[Corpora-List] ACL 2007: Second Workshop on Statistical Machine Translation

From: Philipp Koehn (pkoehn@inf.ed.ac.uk)
Date: Wed Feb 14 2007 - 15:19:52 MET

  • Next message: Constantin Orasan: "[Corpora-List] Job announcement: Professor or Reader in Computational Linguistics"

    ACL 2007: SECOND WORKSHOP ON
    STATISTICAL MACHINE TRANSLATION

    Saturday, June 23, 2007
    http://www.statmt.org/wmt07/

    Translating documents between two different languages by computer
    has been one of the oldest goals in computational linguistics. Now,
    armed with vast amounts of translated text and powerful computers,
    we are witnessing significant progress toward achieving that goal.

    Statistical methods allow the analysis of parallel corpora and the
    automatic construction of machine translation systems. For some
    language pairs such as Chinese-English or Arabic-English,
    statistical machine translation (SMT) systems built at research labs
    currently outperform commercial systems.

    This workshop focuses on statistical and hybrid methods for
    machine translation and features a shared translation task. The
    evaluation of machine translation systems is a growing field and
    this workshop will also focus on determining the best methodology
    for evaluating translation quality both with automatic metrics and
    through subjective human evaluation.

    This workshop builds on the success of the 2005 ACL Workshop
    on Parallel Text and the 2006 NAACL Workshop on Statistical
    Machine Translation.

    Topics of interest include, but are not limited to:
       * word-based, phrase-based, syntax-based SMT
       * using comparable corpora for SMT
       * using morphological and POS information for SMT
       * integration of rule-based MT and statistical MT
       * decoding
       * error analysis
       * evaluation techniques for MT

    SHARED TASK

    In addition to soliciting research papers on the topics listed above,
    the workshop will also feature a shared translation task.

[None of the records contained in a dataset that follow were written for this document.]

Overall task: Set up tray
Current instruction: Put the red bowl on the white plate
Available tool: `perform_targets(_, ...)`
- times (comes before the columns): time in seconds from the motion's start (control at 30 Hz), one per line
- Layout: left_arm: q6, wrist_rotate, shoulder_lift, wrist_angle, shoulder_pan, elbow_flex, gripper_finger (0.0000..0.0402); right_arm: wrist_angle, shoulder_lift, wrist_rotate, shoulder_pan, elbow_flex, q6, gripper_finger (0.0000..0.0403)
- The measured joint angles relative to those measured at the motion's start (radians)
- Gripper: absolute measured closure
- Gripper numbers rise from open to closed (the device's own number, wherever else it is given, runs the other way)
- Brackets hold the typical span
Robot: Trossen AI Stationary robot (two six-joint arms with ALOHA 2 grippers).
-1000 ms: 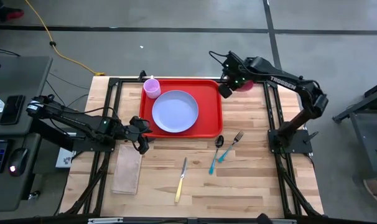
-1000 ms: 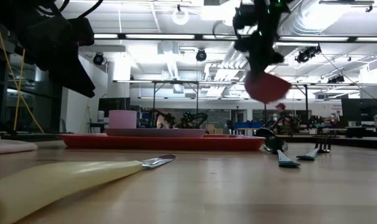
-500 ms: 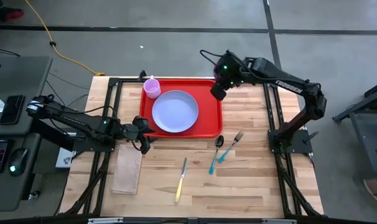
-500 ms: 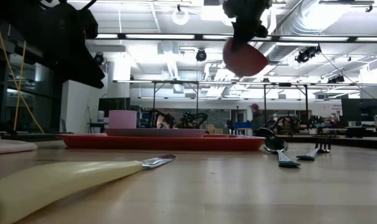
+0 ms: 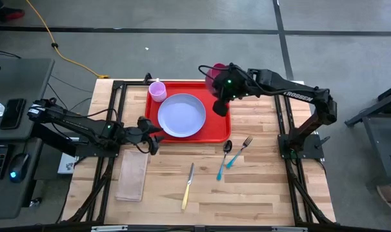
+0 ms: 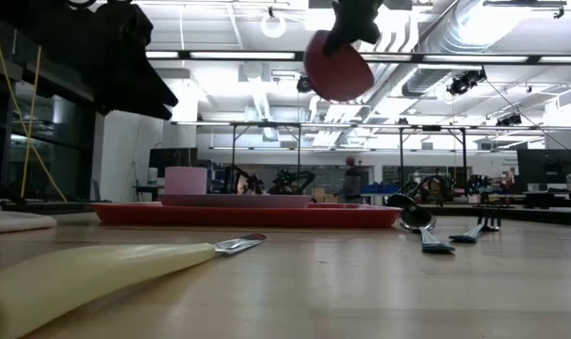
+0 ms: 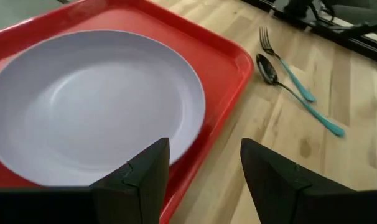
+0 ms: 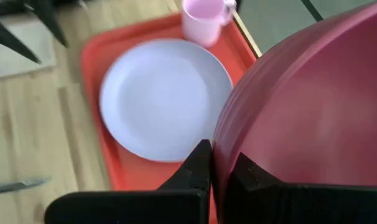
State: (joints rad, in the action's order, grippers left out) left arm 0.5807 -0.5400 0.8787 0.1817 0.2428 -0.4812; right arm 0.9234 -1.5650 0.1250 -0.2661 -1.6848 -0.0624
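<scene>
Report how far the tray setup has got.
Done: the lavender plate and pink cup sit on the red tray. In hand: the right gripper is shut on a dark red bowl, held above the tray's far right corner. Left: bowl not yet set down; fork, spoon, knife and napkin lie on the table. The left gripper waits open by the tray.

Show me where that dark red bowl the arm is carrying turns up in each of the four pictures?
High view: the dark red bowl sits at the tray's far right corner, held by the right gripper.
Low view: bowl high in the air, top centre.
Left wrist view: not in it.
Right wrist view: bowl fills the right side, clamped in the fingers.
Shared landmark: the lavender plate on the tray.
</scene>
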Motion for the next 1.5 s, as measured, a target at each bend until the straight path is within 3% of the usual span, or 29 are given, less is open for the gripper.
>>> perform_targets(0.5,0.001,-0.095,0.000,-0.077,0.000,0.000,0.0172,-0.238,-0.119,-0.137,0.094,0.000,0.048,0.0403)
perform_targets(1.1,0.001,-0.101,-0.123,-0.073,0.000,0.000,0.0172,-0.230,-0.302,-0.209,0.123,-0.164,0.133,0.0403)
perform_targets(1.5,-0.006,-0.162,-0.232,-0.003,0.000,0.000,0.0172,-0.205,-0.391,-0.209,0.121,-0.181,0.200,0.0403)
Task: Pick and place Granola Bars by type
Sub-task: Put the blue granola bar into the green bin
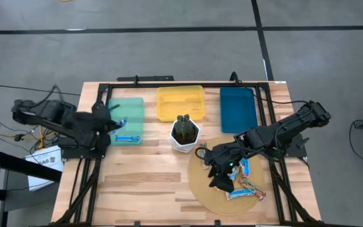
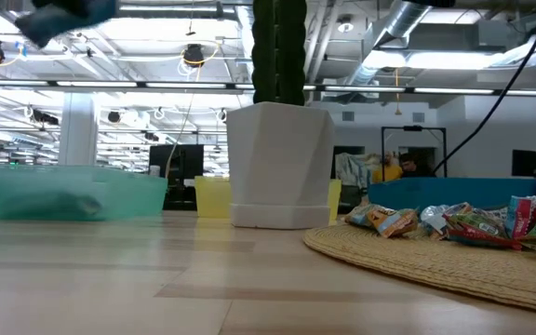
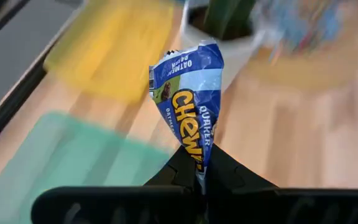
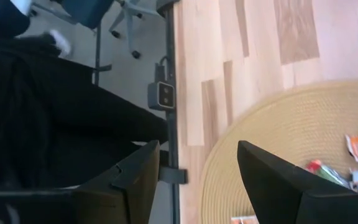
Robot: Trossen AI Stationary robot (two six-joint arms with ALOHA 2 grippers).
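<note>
One blue bar [image 3: 190, 99] is pinched at one end in the left claw [image 3: 199, 177], its long axis running straight out from the fingers, over the green tray [image 1: 128, 112]. Another blue bar [image 1: 128, 138] lies flat, lengthwise across that tray's near edge. The right claw [image 4: 194, 165] hangs spread wide, holding nothing, over the woven mat [image 1: 201, 183] with the remaining bars [image 1: 244, 183].
</note>
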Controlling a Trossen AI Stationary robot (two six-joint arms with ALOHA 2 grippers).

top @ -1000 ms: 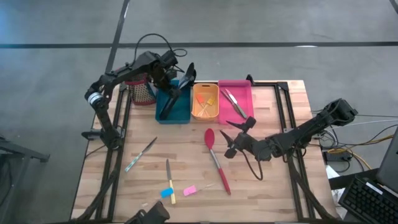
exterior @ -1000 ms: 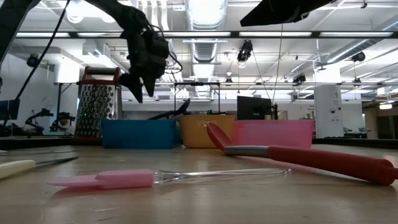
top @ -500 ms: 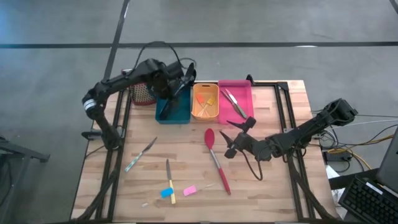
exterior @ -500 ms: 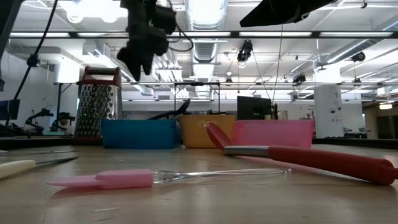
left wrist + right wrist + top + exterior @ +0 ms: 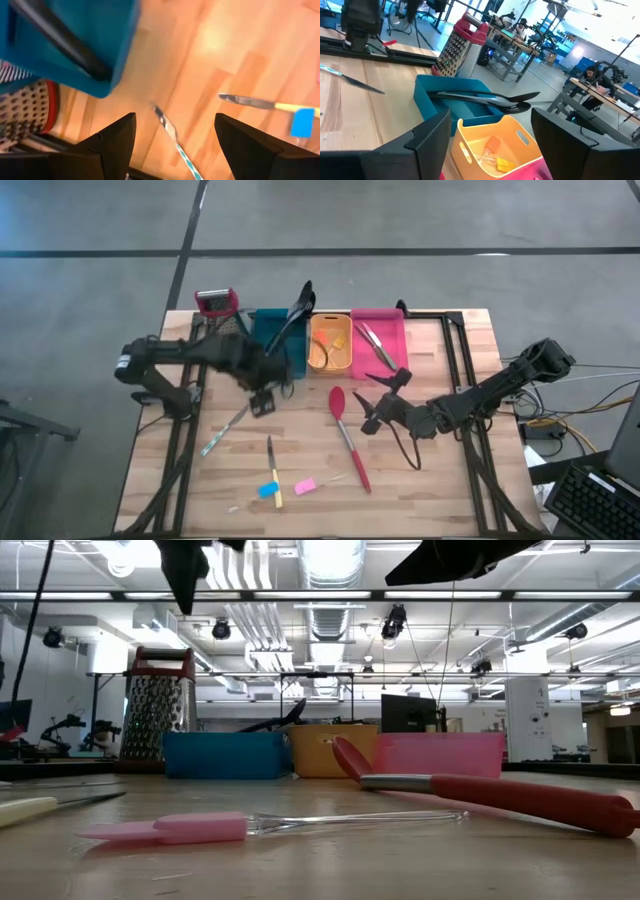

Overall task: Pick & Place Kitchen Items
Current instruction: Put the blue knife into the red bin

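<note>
reading the left gripper (image 5: 262, 402), fingers spread and empty: i see the blue-handled knife (image 5: 226, 428) lying just below-left, its long axis diagonal.

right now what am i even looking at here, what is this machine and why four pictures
It is a robot with two dark arms at a wooden table, each ending in a two-finger pincer. One picture looks down from above, one looks level across the tabletop, and two come from cameras on the wrists. The left pincer hangs open near the teal bin, holding nothing. The right pincer is open beside the red spoon, also empty. An orange bin, a pink bin, a grater and loose utensils lie around.
</note>
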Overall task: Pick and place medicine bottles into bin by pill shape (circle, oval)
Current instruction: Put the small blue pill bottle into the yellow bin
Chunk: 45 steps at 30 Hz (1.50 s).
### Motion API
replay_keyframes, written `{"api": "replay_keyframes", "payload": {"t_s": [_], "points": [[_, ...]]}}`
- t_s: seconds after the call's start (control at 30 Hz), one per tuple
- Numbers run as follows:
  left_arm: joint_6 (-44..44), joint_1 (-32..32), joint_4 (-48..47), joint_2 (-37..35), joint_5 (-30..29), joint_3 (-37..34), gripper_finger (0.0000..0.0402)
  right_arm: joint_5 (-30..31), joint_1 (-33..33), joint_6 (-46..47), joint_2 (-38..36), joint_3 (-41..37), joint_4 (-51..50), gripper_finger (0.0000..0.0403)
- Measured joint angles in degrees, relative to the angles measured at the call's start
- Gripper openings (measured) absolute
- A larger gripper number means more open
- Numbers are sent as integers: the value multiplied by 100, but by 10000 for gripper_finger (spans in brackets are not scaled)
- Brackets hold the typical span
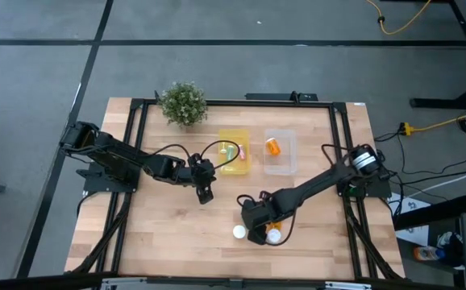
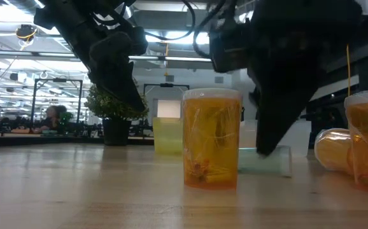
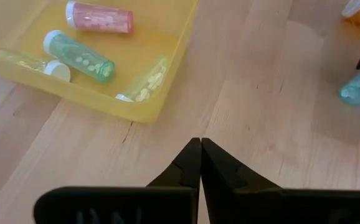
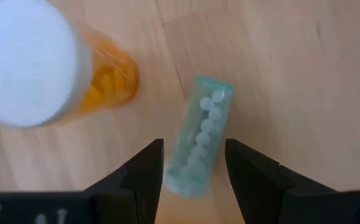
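My right gripper (image 4: 192, 146) is open and points down over a teal vial (image 4: 200, 137) of round white pills. The vial lies on its side on the wood, and my fingers stand on either side of its near end without clearly touching it. The vial also shows in the low view (image 2: 270, 160). An orange bottle with a white cap (image 4: 49, 65) stands upright beside it. Another capped orange bottle (image 1: 239, 232) stands near the front. My left gripper (image 3: 200, 146) is shut and empty, hovering near the yellow bin (image 1: 235, 153).
The yellow bin (image 3: 167, 68) holds pink (image 3: 99, 17), teal (image 3: 80, 57) and cream (image 3: 144, 84) vials. The clear bin (image 1: 281, 165) holds an orange bottle (image 1: 273, 147). A potted plant (image 1: 183, 103) stands at the far left. Bare wood lies at the front left.
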Motion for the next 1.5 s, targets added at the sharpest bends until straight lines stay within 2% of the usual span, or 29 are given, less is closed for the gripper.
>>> {"api": "replay_keyframes", "payload": {"t_s": [0.53,0.63,0.83,0.93,1.07,1.27,1.37,1.5], "points": [[135,0,7,-1,-1,0,4,410,-152,-157,277,17,-69,170],[135,0,7,0,-1,0,4,438,-187,229,279,17,-71,154],[135,0,7,0,-3,0,4,507,-325,731,279,21,-91,94],[135,0,7,0,-2,0,4,877,-413,645,302,131,-291,84],[132,0,7,0,-1,0,4,1398,-492,405,293,541,-966,94],[132,0,7,0,-1,0,4,2559,-704,133,169,1242,-2193,96],[132,0,7,-1,-3,0,4,2965,-907,-155,148,1433,-2170,96],[130,0,7,0,-1,0,4,3021,-1271,-540,148,1439,-1755,96]]}}
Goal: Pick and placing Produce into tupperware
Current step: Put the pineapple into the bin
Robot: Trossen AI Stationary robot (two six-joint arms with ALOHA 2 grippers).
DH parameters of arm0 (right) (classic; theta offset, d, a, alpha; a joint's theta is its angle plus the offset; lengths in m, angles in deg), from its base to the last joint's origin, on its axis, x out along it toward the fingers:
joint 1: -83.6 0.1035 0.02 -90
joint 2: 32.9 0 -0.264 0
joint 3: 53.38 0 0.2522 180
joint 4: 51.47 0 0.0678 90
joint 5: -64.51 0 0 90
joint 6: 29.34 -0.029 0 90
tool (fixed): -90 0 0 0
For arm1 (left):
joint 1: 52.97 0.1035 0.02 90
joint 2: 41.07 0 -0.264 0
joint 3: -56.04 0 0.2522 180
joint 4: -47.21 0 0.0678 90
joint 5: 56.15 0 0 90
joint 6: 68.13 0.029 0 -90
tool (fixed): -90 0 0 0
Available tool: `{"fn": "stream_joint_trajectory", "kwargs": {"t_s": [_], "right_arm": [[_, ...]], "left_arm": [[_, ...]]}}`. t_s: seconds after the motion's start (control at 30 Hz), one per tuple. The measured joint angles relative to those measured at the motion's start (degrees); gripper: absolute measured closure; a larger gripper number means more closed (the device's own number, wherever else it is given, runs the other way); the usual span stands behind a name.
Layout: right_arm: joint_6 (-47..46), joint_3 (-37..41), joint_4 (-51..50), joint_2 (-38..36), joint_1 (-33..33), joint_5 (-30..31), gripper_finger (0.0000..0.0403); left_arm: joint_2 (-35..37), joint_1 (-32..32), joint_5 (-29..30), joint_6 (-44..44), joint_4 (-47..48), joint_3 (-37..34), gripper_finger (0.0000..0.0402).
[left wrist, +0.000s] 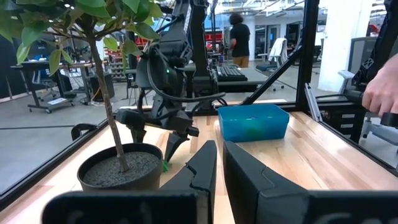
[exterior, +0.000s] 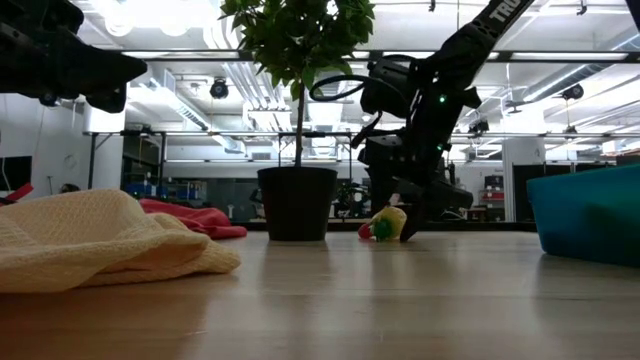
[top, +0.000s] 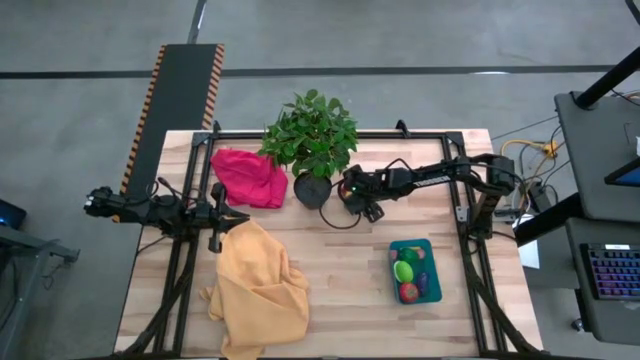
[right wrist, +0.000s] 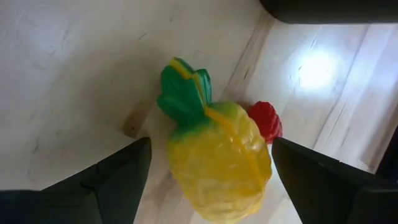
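A yellow toy pineapple [right wrist: 217,162] with a green leafy top lies on the table, and a small red piece [right wrist: 266,121] lies right behind it. My right gripper [right wrist: 211,149] is open and points down over the pineapple, one finger on each side without touching it. In the low view the pineapple [exterior: 388,224] lies under that gripper [exterior: 400,212], beside the plant pot [exterior: 297,203]. The teal tupperware [top: 434,250] stands toward the near right and holds green, red and purple produce [top: 404,270]. My left gripper [top: 228,215] waits shut at the left.
The leafy potted plant [top: 310,135] stands just left of my right gripper [top: 345,200]. A red cloth [top: 248,177] lies at the far left, and a crumpled yellow cloth [top: 258,290] lies at the near left. A person's hand [left wrist: 379,93] shows beyond the table's right edge.
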Motion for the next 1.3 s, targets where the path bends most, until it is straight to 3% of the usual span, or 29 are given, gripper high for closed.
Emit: {"fn": "stream_joint_trajectory", "kwargs": {"t_s": [0.77, 1.1, 1.3], "right_arm": [[-2.7, -0.3, 0.5, 0.0, -1.5, -0.7, 0.0080], [-4.5, -0.3, 0.5, 0.2, -1.5, -0.1, 0.0164], [-6.7, -0.4, 0.2, 0.1, -1.6, 0.6, 0.0176]], "left_arm": [[-0.1, 0.0, 0.0, 0.0, 0.0, 0.0, 0.0387], [0.0, 0.0, 0.0, 0.0, 0.0, 0.0, 0.0387], [-0.1, 0.0, 0.0, 0.0, 0.0, 0.0, 0.0387]]}}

The
    workshop organizers will provide common test sets for translation
    between four language pairs in both directions:

       * English-German and German-English
       * English-French and French-English
       * English-Spanish and Spanish-English
       * English-Czech and Czech-English

    Participants may submit translations for any or all of the language
    directions. In addition to the common test sets the workshop
    organizers will provide optional training resources, including a
    newly expanded release of the Europarl corpora, and additional
    out-of-domain corpora.

    All participants who submit entries will have their translations
    evaluated. In addition to automatic scoring, we will also evaluate
    translation performance by human judgment. To facilitate the
    human evaluation we will require participants in the shared task
    to manually judge some of the submitted translations.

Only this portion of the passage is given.